Overview

Emissions from Korea's oil refinery sector increased at an annual average rate of 3% for the past 10 years. At this rate, the sector will emit 19.5 million more tons of CO2 above the IPCC's advised target for 2030 and it will have to reduce emissions at an annual average rate of 5% in order to meet the target. This report analyzes the recent climate actions taken by Korea's four largest refineries and what technology solutions there are to address the challenges: hydrogen and CCUS.

Executive Summary

I. Introduction: Oil refining industry in crisis - from declining refining margins to stronger climate change objectives


•    In 2020, the oil refining industry suffered its worst year ever due to a drop in oil demand and the subsequent decline in oil prices following the COVID-19 pandemic.

 - As of 2020, the cumulative deficit of the four oil refineries is more than 5 trillion won, while the average annual refining margin is 0.4 dollars/bbl. In February 2021, the refining margin rose to $2.8, but in comparison to the break-even point of $4 to $5/bbl, it remains well below.

 

•   As global climate change response plans are strengthened, corporate financial risks are also expected to increase.

  - There has been an increase in the pressure within the industry to reduce greenhouse gas emissions.
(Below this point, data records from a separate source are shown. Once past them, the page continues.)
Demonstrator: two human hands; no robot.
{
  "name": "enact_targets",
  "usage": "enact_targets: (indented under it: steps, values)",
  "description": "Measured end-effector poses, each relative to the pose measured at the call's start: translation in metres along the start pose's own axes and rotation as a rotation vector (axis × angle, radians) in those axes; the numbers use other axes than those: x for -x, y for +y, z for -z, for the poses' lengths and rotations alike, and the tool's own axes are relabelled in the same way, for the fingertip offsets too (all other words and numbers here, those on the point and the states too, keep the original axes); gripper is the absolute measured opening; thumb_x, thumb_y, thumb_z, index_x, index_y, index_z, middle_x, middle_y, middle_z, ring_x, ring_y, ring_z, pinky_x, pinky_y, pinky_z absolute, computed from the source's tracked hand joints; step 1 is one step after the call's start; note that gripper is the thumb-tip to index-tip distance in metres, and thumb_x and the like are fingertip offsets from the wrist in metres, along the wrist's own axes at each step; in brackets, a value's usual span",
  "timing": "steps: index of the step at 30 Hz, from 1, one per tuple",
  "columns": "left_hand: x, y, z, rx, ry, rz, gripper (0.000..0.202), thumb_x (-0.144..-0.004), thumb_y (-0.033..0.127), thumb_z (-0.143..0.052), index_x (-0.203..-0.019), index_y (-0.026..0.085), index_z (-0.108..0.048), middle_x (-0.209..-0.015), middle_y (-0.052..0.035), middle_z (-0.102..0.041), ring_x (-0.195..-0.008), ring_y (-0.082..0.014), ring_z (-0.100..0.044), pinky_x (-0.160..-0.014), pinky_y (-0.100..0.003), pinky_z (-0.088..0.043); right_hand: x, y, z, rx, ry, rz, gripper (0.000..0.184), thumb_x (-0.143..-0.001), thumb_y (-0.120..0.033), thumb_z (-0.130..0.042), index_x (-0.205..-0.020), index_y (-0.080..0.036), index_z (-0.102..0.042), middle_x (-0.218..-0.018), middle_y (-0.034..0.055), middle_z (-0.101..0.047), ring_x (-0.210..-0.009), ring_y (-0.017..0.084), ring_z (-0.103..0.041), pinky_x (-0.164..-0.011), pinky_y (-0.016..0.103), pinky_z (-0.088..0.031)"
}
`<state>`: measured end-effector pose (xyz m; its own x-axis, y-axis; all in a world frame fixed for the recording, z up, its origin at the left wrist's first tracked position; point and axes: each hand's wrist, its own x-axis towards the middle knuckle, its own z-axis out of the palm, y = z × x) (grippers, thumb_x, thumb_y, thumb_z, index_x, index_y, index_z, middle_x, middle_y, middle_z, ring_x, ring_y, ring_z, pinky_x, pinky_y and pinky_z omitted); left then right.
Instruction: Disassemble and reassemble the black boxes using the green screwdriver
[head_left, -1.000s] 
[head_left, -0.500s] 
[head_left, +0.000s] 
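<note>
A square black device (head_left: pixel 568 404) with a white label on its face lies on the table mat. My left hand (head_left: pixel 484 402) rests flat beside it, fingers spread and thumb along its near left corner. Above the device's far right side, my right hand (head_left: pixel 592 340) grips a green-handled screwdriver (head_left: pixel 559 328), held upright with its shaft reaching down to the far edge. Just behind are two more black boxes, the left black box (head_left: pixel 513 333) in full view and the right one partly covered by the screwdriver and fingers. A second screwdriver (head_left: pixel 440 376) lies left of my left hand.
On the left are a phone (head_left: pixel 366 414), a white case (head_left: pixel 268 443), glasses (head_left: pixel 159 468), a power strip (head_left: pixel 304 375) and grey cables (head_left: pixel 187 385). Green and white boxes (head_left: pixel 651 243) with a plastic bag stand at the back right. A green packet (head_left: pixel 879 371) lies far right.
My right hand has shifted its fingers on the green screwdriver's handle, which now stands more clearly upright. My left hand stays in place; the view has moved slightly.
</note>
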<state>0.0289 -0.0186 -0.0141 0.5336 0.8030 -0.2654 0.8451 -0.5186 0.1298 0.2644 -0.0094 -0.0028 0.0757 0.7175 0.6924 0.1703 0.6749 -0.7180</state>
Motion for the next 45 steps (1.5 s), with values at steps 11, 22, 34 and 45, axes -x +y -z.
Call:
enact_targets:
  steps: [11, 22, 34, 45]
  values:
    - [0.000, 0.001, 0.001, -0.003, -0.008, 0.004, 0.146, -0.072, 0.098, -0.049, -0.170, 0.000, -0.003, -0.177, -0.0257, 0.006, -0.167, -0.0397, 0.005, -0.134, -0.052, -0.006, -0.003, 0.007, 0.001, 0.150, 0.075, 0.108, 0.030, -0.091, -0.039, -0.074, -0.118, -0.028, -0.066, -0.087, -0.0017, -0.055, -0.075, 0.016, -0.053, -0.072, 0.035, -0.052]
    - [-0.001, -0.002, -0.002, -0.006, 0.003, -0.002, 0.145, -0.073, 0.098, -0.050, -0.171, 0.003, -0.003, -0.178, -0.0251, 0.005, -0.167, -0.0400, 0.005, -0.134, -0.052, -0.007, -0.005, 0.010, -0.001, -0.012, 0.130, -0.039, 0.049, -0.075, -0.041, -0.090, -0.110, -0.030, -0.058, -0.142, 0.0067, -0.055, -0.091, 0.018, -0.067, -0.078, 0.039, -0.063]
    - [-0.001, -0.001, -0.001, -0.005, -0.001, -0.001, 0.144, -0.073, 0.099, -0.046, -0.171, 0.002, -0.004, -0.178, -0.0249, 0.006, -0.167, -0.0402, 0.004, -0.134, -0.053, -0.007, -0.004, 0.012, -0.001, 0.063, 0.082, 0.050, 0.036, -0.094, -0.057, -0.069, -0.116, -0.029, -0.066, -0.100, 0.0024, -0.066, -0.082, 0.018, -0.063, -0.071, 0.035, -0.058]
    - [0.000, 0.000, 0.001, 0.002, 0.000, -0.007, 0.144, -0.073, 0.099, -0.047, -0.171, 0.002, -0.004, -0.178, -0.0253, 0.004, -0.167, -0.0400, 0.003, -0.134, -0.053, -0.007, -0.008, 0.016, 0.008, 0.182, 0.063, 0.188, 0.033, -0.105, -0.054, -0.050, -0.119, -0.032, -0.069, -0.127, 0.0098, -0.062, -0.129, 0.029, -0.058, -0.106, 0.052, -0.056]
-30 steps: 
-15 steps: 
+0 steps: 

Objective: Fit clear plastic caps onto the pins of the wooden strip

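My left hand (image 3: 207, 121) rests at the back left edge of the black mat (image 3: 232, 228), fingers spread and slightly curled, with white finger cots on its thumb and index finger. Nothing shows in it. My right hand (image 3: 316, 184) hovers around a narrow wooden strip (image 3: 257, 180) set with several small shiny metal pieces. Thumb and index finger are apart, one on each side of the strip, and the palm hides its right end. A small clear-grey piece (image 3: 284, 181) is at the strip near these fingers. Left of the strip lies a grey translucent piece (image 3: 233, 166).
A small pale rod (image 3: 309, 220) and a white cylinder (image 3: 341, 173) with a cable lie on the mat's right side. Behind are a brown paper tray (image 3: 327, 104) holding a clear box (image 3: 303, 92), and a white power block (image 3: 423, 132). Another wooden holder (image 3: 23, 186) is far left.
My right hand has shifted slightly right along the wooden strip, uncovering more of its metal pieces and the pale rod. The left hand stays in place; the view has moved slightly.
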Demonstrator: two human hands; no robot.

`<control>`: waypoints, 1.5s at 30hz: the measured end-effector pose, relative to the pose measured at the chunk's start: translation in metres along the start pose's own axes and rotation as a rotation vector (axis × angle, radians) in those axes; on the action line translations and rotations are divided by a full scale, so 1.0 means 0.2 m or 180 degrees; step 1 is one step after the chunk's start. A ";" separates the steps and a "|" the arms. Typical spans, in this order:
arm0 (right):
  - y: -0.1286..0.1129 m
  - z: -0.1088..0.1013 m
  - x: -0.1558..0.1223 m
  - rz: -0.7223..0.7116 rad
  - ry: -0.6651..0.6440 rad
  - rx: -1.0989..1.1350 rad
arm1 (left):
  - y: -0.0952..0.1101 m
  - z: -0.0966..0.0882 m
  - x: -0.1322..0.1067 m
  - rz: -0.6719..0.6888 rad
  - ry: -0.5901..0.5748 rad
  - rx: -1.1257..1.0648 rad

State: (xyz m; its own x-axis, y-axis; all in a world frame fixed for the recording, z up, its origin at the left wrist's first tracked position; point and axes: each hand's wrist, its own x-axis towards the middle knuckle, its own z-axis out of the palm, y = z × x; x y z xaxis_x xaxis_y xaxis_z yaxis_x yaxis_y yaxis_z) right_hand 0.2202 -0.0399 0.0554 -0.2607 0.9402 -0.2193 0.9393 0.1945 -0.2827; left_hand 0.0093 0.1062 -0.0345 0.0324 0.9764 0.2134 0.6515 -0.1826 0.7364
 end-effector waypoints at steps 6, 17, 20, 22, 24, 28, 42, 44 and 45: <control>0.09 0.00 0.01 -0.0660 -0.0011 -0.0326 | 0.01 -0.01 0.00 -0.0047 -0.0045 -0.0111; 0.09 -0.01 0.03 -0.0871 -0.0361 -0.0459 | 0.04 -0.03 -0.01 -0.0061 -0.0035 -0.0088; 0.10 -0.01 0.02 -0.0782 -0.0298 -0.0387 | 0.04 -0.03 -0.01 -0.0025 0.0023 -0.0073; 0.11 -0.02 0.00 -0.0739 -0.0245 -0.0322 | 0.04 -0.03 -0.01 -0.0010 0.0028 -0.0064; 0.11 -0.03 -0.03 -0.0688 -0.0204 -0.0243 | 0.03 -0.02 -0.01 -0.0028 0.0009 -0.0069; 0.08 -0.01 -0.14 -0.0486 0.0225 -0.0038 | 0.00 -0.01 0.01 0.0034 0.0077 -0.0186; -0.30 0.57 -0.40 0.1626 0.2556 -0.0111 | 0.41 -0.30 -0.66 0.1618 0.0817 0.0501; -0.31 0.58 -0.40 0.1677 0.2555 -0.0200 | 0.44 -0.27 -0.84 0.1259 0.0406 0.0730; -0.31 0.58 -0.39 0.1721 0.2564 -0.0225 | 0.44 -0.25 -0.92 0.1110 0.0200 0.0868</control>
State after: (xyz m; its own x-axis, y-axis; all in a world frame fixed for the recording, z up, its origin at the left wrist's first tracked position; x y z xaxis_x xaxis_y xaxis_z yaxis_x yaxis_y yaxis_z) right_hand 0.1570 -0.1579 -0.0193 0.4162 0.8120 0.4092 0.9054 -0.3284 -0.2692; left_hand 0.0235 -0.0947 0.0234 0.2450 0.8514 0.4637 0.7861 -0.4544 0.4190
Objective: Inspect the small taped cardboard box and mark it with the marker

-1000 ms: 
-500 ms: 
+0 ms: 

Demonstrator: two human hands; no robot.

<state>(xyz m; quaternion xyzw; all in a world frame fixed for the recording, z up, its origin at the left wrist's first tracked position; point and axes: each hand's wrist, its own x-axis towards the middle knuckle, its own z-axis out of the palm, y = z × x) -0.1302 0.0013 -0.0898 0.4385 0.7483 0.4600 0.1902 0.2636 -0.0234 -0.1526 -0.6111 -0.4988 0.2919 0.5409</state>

Korea has set the goal to achieve carbon neutrality by 2050, the largest asset management company, BlackRock, is strengthening its investment commitment, POSCO and LG Chem have declared carbon neutrality, and SK has joined RE100.

  - Enhancing the emission trading system within the context of the 2050 carbon neutrality goal is expected to increase the oil refining industry's emission debt, and the introduction of the carbon border adjustment tax, which is currently under discussion in the EU and the U.S., is expected to erode the competitiveness of export prices.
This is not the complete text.